Reno argues this project sought to disenchant the public square from the ideologies empowering ideas like fascism or communism. Return of the Strong Gods examines how the work of scholars like Karl Popper, Friedrich Hayek and Gianni Vattimo affected this consensus. Reno concludes by arguing that this consensus has reached a point of exhaustion, resulting in the resurgence of shared loves, or, as Reno puts it, the strong gods.
=== The postwar consensus ===
Reno defines the postwar consensus as a bipartisan agreement between Western elites to prioritize openness, tolerance and relativism over traditional certainties. Reno argues that the postwar consensus was characterized by a particular historical judgement, namely that the first half of the twentieth century was a world-historical eruption of evils inherent in the Western tradition, which could only be corrected by the pursuit of openness and weakening. Several themes became essential to this pursuit:

- Anti-fascism and Anti-Communism: The primary drive to ensure that power remained concentrated in the hands of a concentrated Western elite class.
- Anti-racism: The rejection of exclusive group identities with a heavy focus on tolerance for other cultures.
- Overall Deregulation: A shared goal between the left's cultural goals and the right's economic goals to deregulate the Western cultural norms and markets.

Reno argues that the left-right dichotomy in the Western mind were actually serving the same goal of weakening social authority. Reno notes that even religious institutions were affected by this, noting events like the Second Vatican Council and the reformation of various mainline Protestant denominations occurred during this time.

=== Critique of the leadership class ===
Reno offers a critique of the Western leadership class, which he describes as leaders of societies without loyalty. Reno argues that the fusion of left and right around the politics of weakening has blinded this class to an inability to observe societal breakdown. Reno further argues that this has undermined the authority of legitimate government institutions since it fails to provide a collective vision for Western nations which imbues institutions with authority.

=== Desire for the sacred ===
Rather than argue for a particular program, Reno argues that populism is best understood as a referendum on the West's political leadership class for the failure to provide a vision beyond social weakening.

== Reviews ==

Paul J. Griffiths, writing for the Journal of Austrian-American Studies, contends that Reno provides a critique of the open society but fails to offer a sufficient replacement.

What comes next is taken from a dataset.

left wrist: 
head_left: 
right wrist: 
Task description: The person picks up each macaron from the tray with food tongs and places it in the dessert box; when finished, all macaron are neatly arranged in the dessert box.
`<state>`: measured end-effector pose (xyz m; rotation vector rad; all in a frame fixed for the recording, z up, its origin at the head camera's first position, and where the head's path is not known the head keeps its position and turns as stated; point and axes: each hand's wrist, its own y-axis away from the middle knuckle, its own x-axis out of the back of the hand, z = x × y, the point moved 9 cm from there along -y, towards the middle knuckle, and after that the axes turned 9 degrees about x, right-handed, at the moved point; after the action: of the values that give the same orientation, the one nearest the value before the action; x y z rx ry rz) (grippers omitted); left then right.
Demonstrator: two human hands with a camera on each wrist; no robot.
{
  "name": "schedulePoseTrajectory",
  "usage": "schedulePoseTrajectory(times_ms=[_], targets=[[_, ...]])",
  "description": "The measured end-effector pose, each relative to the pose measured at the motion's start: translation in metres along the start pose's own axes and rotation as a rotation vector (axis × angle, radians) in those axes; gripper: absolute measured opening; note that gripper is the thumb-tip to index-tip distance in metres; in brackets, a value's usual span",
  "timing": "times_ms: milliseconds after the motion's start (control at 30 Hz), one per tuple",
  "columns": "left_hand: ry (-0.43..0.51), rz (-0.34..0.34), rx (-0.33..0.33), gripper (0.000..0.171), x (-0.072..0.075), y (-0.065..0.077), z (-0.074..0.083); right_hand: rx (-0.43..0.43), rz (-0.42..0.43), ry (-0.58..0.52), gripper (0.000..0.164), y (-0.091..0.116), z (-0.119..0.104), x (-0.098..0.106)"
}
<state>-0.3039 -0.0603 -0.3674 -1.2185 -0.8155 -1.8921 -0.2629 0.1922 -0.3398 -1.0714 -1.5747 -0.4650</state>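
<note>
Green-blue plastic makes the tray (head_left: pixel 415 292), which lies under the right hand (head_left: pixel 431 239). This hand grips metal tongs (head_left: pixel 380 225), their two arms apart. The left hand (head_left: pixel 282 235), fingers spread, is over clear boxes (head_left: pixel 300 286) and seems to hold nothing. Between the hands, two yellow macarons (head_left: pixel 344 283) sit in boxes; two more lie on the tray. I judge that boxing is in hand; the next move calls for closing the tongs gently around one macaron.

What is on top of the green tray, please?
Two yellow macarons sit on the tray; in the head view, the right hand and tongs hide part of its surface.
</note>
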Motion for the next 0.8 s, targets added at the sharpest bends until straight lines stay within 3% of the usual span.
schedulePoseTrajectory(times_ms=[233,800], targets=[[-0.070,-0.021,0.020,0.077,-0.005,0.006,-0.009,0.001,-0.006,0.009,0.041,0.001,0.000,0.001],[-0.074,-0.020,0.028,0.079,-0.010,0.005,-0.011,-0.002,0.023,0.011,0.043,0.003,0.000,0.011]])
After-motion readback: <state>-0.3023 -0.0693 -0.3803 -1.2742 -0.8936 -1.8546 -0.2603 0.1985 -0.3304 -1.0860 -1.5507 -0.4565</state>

Barton Swaims, writing for the Wall Street Journal and Regnery Publishing, praises Reno’s historical analysis of the postwar consensus while cautioning that the pursuit of "strong gods" like nationalism must be balanced with the foundational principles of American constitutionalism to avoid descending into tribalism. James Kalb, writing for Catholic World Report, argued Reno correctly identifies the spiritual vacuum of liberalism but risks a return to tribalism.

James Lindsay, writing for New Discourses, argued that the misdiagnoses modern Western problems by blaming liberal “postwar consensus” dynamics rather than Marxist influences, leading to a flawed framework which risks fueling the illiberal movements it seeks to resist. Kevin Corcoran, writing for Econlib, argued that Reno’s description of Friedrich Hayek was inaccurate, noting that Hayek was actually an eloquent defender of "strong social norms". Corcoran also argued against Reno's characterization of Hayek's work regarding his claims around free trade. John Horvat II, writing for The American Society for the Defense of Tradition, Family, and Property, praised Reno's critique of postmodernity but argued Reno failed to adequately identify philosophical errors originating in the Enlightenment, leaving many of these errors intact. Horvat argued rather a return to Christianity was necessary, and not merely strong national loyalties. In Quillette, the book was identified as a fundamental text for understanding the "New Right," alongside the work of Patrick Deneen, Sohrab Ahmari, and Yoram Hazony. However, Quillette writer Matt Johnson argued that Reno’s "strong gods" of tribalism might actually "weaken" diverse societies like the United States.